Tuesday, June 23, 2009

reality television: leaving home

The Last Amazon made us all watch Jon & Kate plus 8 last night. I understand why the show had Last Amazon appeal having caught 5-10 minutes of a few episodes before the big sleep would over took me. What child raised, more or less, with only one parent home wouldn’t find it appealing?

Last night was the ‘big episode’ wherein Jon & Kate announce their separation after 8 kids. Well, well. People separate, divorce and I get that, but for the life of me, I just cannot understand how these two can sit in front of a camera and suggest they have to do what is best for themselves, and then, best for their children. How divorce in this case ever translates as best for the children it beyond my ability to understand. But as Isaiah Sender suggested – why would I understand it given that I would never turn my family into a commodity either.


james said...

those kids are going to be messed up wards of the state in one way or another at some point. i just know it.

Chris Taylor said...

The first two seasons were all that should have been made. The adults were still (relatively) sane ordinary Joes and doing relatively ordinary things (laying new broadloom, asssembling new IKEA furniture for the kids rooms, trip to the zoo, etc). They seemed like ordinary people stuck in an extraordinary situation.
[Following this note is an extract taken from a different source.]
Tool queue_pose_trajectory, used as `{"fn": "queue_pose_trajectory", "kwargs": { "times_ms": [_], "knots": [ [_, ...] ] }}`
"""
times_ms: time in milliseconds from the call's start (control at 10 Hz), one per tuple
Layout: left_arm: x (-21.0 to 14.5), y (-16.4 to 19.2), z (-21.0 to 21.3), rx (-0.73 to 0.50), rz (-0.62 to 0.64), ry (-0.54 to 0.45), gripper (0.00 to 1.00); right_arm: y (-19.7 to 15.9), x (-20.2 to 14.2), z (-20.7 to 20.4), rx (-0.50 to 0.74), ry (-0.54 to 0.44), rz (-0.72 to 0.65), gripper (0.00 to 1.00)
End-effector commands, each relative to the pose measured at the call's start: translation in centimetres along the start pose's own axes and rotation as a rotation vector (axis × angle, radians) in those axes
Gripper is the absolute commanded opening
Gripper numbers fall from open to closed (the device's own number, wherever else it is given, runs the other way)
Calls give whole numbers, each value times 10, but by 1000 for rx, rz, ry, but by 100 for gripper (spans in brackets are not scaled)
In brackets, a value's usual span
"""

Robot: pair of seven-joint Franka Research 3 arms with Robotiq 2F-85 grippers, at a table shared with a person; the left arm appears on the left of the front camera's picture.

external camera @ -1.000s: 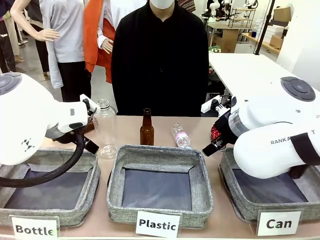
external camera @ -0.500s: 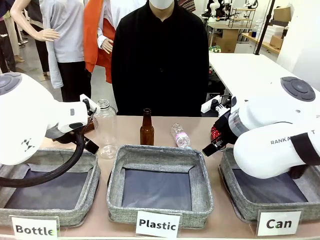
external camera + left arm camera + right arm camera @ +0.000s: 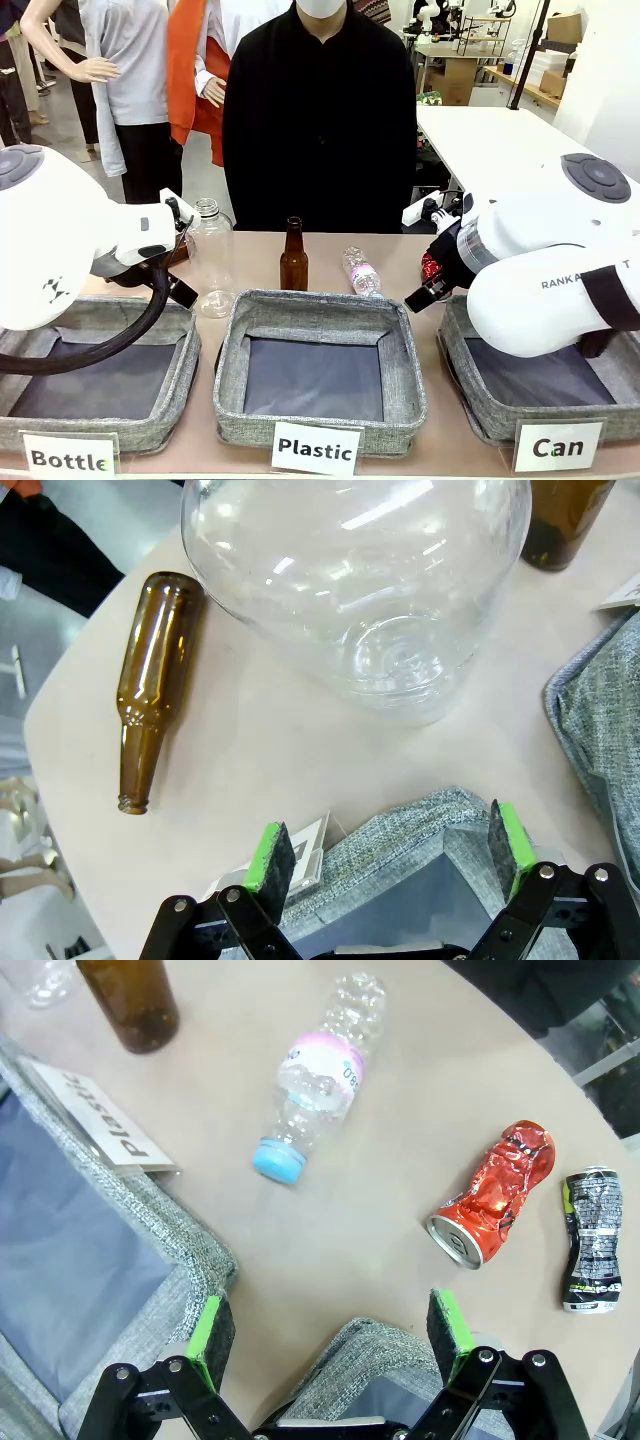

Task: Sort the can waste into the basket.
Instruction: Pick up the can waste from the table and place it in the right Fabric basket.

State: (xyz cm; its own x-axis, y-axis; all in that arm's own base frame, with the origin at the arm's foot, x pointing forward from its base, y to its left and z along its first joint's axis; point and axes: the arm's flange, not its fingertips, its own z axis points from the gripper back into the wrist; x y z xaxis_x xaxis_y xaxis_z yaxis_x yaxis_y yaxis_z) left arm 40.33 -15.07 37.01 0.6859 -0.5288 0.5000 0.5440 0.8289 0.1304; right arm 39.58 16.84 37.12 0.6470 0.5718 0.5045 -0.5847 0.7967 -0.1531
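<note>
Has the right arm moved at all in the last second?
No. In the front view the right arm holds the same place over the Can basket, with the crushed red can peeking out behind it, as in both earlier pictures.

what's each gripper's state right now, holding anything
Left gripper: open, holding nothing.
Right gripper: open, holding nothing; red can and dark can lie loose ahead of it.

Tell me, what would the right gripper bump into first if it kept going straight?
The right gripper would most likely meet the corner rim of the Can basket, which sits between its open jaws, though depth is unclear.
</note>
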Motion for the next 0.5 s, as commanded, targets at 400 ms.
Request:
{"fn": "queue_pose_trajectory", "kwargs": {
  "times_ms": [400],
  "knots": [
    [4,-7,63,-520,166,95,100,-25,-6,60,309,63,-373,100]
  ]
}}
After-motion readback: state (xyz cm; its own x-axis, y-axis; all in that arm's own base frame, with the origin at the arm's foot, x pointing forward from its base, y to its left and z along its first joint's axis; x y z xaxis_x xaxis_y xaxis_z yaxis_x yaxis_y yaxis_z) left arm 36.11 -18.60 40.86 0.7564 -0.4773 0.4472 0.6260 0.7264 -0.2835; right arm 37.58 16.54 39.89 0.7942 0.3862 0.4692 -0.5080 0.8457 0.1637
In later seasons they started doing the more outlandish celebrity-oriented stuff (segment on Oprah, magazine cover shoots, etc) and it stopped being interesting. When your biggest worry is your kids behaving on the set of Oprah, your perspective and the rest of the world's no longer match up.

That said it was pretty obvious even then that Jon and Kate were both in mortal danger of falling headlong into Douchebagville. Kate being an obnoxious Type-A steamroller with a short fuse, and Jon being a peulant passive-aggressive lump who doesn't put forth more than the bare minimum effort required for the job. Maybe it was just the magic of editing, but they didn't seem like they had a good handle on communicating even at the best of times. And when they were really under stress, forget it.
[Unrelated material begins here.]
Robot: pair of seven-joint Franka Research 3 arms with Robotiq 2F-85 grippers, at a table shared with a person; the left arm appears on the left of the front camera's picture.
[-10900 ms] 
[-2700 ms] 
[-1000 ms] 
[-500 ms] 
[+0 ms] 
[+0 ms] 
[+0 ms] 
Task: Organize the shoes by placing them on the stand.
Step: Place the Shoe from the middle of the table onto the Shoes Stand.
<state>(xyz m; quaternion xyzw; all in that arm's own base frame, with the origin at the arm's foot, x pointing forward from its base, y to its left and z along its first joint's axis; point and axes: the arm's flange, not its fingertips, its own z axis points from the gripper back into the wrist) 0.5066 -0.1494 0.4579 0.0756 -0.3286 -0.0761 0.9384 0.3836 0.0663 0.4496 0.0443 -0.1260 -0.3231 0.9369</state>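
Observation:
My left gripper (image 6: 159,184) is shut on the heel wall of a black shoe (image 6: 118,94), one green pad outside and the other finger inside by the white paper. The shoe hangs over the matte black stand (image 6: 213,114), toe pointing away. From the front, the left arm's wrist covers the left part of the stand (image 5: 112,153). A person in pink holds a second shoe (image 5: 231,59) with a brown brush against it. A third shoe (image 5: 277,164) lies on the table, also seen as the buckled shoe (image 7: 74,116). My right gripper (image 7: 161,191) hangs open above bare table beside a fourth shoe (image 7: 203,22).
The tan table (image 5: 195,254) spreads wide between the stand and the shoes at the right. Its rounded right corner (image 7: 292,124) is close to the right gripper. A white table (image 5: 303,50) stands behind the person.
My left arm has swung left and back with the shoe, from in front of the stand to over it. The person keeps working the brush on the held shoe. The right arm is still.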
They should have pulled the plug after the second season or, at the very latest, mid-way through the third. I'm sure by that time they had enough money socked away for everyone's college fund, and could have bailed out without it all coming apart in the media spotlight.

Kateland, aka TZH said...

James, for the children's sake, I hope your wrong.

Chris, I think your on to something but I have to say I don't think I'd have done it in the same situation.

When Isaiah Sender was younger we had constant offers from talent scouts and modeling agencies.

It just never sat right with the two of us to exploit his looks for financial gain even for the family so we never followed up with any of the offers.

Robert Relation said...

Anyway, the life of these kids was not going to be easy, with their parents going into a reality show... Now, is just sad that they have to go through all this divorce on tv

Chris Taylor said...

I don't know that you can put that comparison in the same league, Kateland.

A big part of the Jon and Kate concept is that raising eight kids is difficult and unusual in these times. Whether or not the kids enjoy the camera and celebrity is a kind of secondary or tertiary concern. I agree that it's exploitative in nature.

The scouts of yesteryear, though, would not have been after planting cameras in the house or watching Isaiah being potty trained. Your case is different. How would Isaiah have felt about modelling or acting? Would he have enjoyed it, or not? I don't know that that sort of calculus factors into the Jon & Kate charade right now. It probably did at the beginning of their relationship with TLC, but their public pronouncements make it clear that it doesn't any longer.

My dad was in radio and stage work as a kid and I would never characterise it as exploitative. He was a natural performer, the kind of guy who enjoyed being in the spotlight and being at the centre of attention. He was a showboat at home long before my grandparents thought of having him try anything professionally. Eventually they got him invovled and by all accounts he enjoyed it. But they also didn't push him to stay in when he wanted to get out. For them to have withheld that opportunity would have been a big mistake, at odds with my dad's entire personality.

If a kid seems to have an aptitude for a skill or a role, then I don't think it would be a bad idea to give them some exposure to it. Just because it's showbiz (and many people do lose their heads in greed and fame) doesn't make it anathema. You have to factor in the personality of the child and their potential interests.

I don't know that anything would be particularly righteous about denying a kid that opportunity because of a parent's reluctance to exploit their kid's natural talent. You as an adult don't have to earn an income from it, but they should have a shot at doing fun junk they might later want to pursue as a career.

Kateland, aka TZH said...

Chris – I suppose I should have made plain the modelling/talent agencies where not interested in Isaiah's 'talent' but his strictly his 'look', and if he had been out of the baby/toddler/pre-school years and was actually capable of making a decision and wanted to model or perform I wouldn't stop him per say.

Can't say I'd be thrilled by his choice, but there was just no way I was going to put a baby/toddler/pre-schooler thru cattle calls or long days of photo shoots, commericals etc – not to mention that kind of attention over a child's look in such early formative years can potentially have a rather negative impact on his attitude towards the physical.